From the records below, output exactly the lines starting at the line with "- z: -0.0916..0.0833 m" and ending at the line with "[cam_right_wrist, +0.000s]", both of them included, but no pictures.
───── DATA FOR ANALYSIS
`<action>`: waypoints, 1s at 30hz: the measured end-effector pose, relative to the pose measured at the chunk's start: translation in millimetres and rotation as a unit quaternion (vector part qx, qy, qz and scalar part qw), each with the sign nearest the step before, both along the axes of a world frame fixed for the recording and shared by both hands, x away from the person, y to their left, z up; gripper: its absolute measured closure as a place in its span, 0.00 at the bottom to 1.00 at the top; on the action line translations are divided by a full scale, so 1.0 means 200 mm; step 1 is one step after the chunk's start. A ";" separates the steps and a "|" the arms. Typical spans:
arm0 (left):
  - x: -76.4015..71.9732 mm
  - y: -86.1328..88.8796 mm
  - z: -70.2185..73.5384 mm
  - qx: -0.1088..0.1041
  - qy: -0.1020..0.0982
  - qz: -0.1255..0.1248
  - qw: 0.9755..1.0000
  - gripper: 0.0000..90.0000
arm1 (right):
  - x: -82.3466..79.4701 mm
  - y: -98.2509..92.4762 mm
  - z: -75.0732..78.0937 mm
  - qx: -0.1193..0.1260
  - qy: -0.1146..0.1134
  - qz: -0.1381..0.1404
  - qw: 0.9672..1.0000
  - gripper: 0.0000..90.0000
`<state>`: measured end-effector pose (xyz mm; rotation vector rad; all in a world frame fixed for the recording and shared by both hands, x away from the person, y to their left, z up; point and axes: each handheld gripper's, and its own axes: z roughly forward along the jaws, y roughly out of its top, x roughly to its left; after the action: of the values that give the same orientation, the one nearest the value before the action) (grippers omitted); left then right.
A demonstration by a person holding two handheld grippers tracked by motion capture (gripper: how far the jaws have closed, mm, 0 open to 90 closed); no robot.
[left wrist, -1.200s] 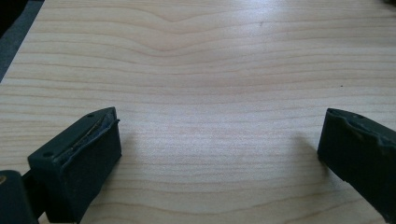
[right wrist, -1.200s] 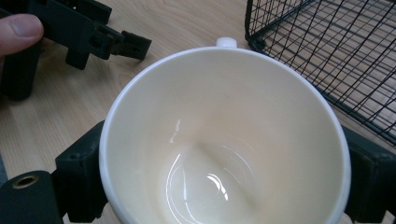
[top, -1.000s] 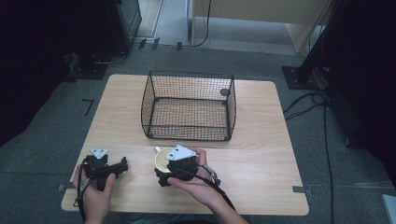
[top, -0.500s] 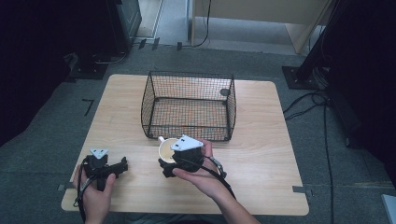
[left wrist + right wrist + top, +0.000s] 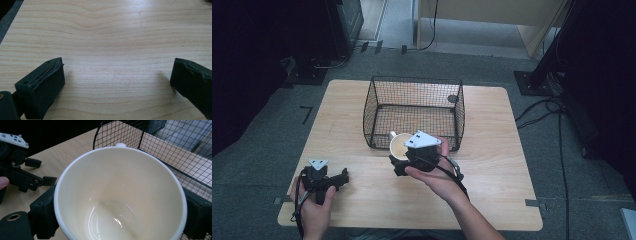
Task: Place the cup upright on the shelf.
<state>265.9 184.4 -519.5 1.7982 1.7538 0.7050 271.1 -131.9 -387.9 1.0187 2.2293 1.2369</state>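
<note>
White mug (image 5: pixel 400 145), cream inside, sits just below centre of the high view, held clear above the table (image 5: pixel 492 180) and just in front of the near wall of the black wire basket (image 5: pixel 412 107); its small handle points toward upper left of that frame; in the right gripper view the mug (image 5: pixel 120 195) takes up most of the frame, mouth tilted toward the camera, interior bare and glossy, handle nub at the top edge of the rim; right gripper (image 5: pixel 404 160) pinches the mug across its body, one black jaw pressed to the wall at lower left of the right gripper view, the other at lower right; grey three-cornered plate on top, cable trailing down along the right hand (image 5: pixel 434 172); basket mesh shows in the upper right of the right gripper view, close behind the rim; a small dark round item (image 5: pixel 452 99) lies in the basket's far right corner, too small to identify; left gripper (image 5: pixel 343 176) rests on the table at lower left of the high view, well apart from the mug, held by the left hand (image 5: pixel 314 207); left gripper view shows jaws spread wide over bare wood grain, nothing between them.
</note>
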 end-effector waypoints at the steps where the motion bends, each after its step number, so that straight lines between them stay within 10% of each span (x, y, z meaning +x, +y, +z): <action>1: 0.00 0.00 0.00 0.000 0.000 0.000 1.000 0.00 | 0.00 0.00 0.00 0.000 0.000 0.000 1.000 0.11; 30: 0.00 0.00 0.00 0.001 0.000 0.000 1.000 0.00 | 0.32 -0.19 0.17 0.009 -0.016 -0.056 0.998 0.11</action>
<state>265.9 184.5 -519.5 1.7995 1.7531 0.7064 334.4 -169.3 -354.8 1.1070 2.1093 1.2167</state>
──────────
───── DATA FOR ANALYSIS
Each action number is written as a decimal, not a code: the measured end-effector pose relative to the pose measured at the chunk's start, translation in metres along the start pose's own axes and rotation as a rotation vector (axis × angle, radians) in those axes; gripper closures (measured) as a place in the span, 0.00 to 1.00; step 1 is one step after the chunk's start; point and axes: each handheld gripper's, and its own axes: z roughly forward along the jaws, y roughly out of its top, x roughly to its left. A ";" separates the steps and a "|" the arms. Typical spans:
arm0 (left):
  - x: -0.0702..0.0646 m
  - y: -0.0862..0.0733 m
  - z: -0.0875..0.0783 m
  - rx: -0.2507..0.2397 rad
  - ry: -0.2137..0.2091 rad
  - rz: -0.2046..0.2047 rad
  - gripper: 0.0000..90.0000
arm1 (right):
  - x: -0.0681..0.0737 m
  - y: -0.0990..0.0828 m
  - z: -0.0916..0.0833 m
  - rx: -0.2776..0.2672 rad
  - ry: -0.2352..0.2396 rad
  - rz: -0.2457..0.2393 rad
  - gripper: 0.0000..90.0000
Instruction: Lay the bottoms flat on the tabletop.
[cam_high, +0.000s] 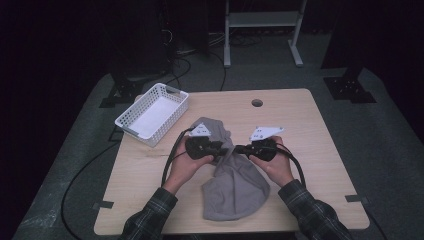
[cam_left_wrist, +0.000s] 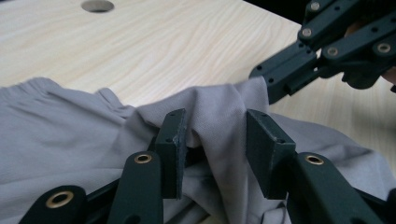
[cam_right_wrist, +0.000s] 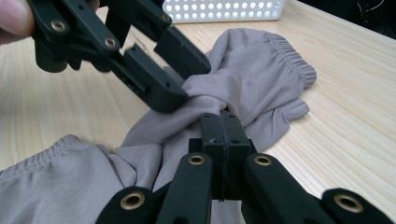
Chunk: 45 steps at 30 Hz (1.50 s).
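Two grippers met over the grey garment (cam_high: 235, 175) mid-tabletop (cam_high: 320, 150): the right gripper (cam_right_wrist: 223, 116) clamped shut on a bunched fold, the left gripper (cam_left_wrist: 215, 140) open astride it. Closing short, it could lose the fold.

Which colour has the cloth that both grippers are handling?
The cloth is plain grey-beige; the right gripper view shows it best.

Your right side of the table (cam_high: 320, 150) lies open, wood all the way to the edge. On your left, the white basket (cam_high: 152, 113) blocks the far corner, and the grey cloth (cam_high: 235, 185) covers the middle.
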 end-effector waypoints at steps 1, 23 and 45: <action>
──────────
EXERCISE RESULT
  - z: -0.0916..0.0833 m
  - rx: -0.2776..0.2672 rad
  - ry: -0.2352..0.2396 rad
  - rz: -0.2457..0.2393 rad
  - gripper: 0.0000..90.0000
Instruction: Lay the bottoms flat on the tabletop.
[cam_high, +0.000s] 
[cam_left_wrist, +0.000s] 
[cam_right_wrist, +0.000s] 

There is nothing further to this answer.